SPINTO DALLA FAMIGLIA Lodi si presenta al concorso magistrale, per avere un mestiere sicuro, ma non ha deciso che farà il maestro. Non vede alcun legame fra la sua militanza politica e l’insegnamento. La scuola anzi, gli sembra il regno della conservazione per antonomasia. In un suo ricordo racconta: «Era il 1948 e l’Italia era sfasciata. Si doveva ricostruire il tessuto non solo economico ma anche sociale ed etico. La scuola poteva essere una prima palestra per la formazione di cittadini e non di sudditi. Il mio primo giorno da maestro ho trovato la scuola basata sulla supremazia dell’adulto: l’adulto pretendeva il saluto dai suoi scolari che ringraziavano con rispetto e paura. Il maestro trasmetteva il suo sapere». La Costituzione è stata appena approvata e Lodi cerca un modo di stare in classe che sia congruo al suo sentire democratico. La classe che gli tocca è difficile, non si interessa alle sue lezioni. C’è chi scusa questa mancanza di attenzione verso le richieste (minime) del maestro come una conseguenza della guerra.

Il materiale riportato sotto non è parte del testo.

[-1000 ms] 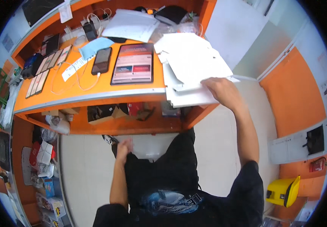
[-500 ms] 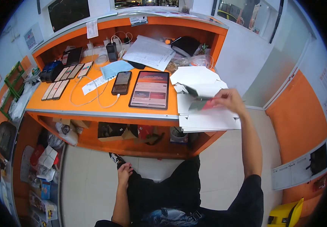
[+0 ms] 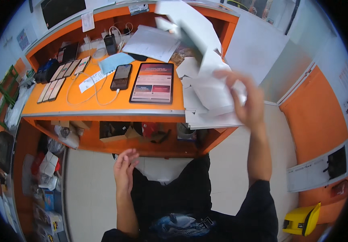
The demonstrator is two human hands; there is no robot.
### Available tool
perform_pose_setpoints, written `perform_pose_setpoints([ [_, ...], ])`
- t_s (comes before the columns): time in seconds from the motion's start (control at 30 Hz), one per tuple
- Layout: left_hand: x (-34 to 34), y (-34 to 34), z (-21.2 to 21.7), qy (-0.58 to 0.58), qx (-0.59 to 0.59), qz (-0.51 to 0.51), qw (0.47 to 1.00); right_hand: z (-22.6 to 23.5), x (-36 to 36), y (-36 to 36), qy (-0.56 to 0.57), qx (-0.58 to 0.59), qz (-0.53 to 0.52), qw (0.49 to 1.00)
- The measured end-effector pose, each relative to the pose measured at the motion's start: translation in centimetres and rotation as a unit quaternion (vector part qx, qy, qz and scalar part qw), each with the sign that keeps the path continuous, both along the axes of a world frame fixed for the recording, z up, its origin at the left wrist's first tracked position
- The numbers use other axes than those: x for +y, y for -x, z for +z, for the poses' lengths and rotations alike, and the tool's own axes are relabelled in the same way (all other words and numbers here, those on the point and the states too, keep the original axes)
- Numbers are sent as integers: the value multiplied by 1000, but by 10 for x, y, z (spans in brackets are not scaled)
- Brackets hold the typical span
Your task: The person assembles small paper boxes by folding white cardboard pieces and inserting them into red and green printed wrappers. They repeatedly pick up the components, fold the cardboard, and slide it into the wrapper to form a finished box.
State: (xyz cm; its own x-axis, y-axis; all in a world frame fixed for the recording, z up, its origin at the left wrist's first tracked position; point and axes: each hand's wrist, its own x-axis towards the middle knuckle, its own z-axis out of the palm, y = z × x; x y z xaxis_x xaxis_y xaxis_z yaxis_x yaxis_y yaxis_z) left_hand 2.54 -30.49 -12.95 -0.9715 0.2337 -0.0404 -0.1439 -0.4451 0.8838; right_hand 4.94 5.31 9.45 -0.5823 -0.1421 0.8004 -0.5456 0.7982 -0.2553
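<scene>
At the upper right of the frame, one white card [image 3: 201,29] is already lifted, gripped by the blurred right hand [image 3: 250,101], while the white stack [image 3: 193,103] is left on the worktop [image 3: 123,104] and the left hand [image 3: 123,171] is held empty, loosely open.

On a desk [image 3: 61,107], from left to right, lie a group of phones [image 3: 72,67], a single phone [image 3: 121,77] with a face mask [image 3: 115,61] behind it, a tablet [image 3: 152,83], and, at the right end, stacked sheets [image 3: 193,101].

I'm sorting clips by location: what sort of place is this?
Probably a phone shop or repair counter: several slim phones, a tablet and a cabled phone lie on the orange counter.
</scene>
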Motion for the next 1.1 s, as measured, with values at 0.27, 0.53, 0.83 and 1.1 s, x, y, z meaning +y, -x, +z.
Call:
perform_pose_setpoints([
  [0.27,-10,-25,28,-126,11,-184,975,-119,-148,-71,-168,-129,245,946],
  [0.53,-25,-49,8,58,-137,-58,987,-129,-122,-87,-2,-242,221,945],
  [0.83,-32,-65,-29,49,-103,-173,978,-247,-39,-106,481,-615,96,618],
  [1.1,-40,-66,-14,215,-46,-184,958,-210,-76,-57,286,-635,317,644],
])
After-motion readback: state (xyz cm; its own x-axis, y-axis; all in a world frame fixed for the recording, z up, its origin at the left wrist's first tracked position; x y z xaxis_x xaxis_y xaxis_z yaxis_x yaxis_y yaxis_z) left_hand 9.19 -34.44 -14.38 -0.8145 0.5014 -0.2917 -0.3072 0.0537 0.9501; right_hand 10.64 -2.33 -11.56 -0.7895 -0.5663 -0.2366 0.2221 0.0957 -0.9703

MA LODI non ne è convinto e osserva, perplesso, l’infelicità degli alunni, il silenzio, e la gioia, opposta, quando suona la campanella e si liberano da quello che, evidentemente, sentono come un giogo. Non è «la guerra», si dice Lodi. E se il problema non fosse il loro, ma di come è organizzata la scuola? Poi un incontro, quello con altre maestre e maestri che hanno dato vita la Cooperativa della tipografia a scuola (poi Movimento di cooperazione educativa) e la scelta di collaborare insieme per cambiare la scuola dall’interno, attraverso la didattica democratica. E quello di maestro diventa il mestiere che Lodi farà tutta la vita, anche dopo essere andato in pensione, nel 1978.
Oggi celebriamo i suoi cento anni, che per poco non ha raggiunto: il maestro Lodi è, infatti, morto nel 2014, lasciando dietro di sé libri che sono diventati classici della storia dell’educazione come C’è speranza se questo accade al Vho (1963) e Il paese sbagliato (1970) e classici della storia della letteratura come Cipì (1961).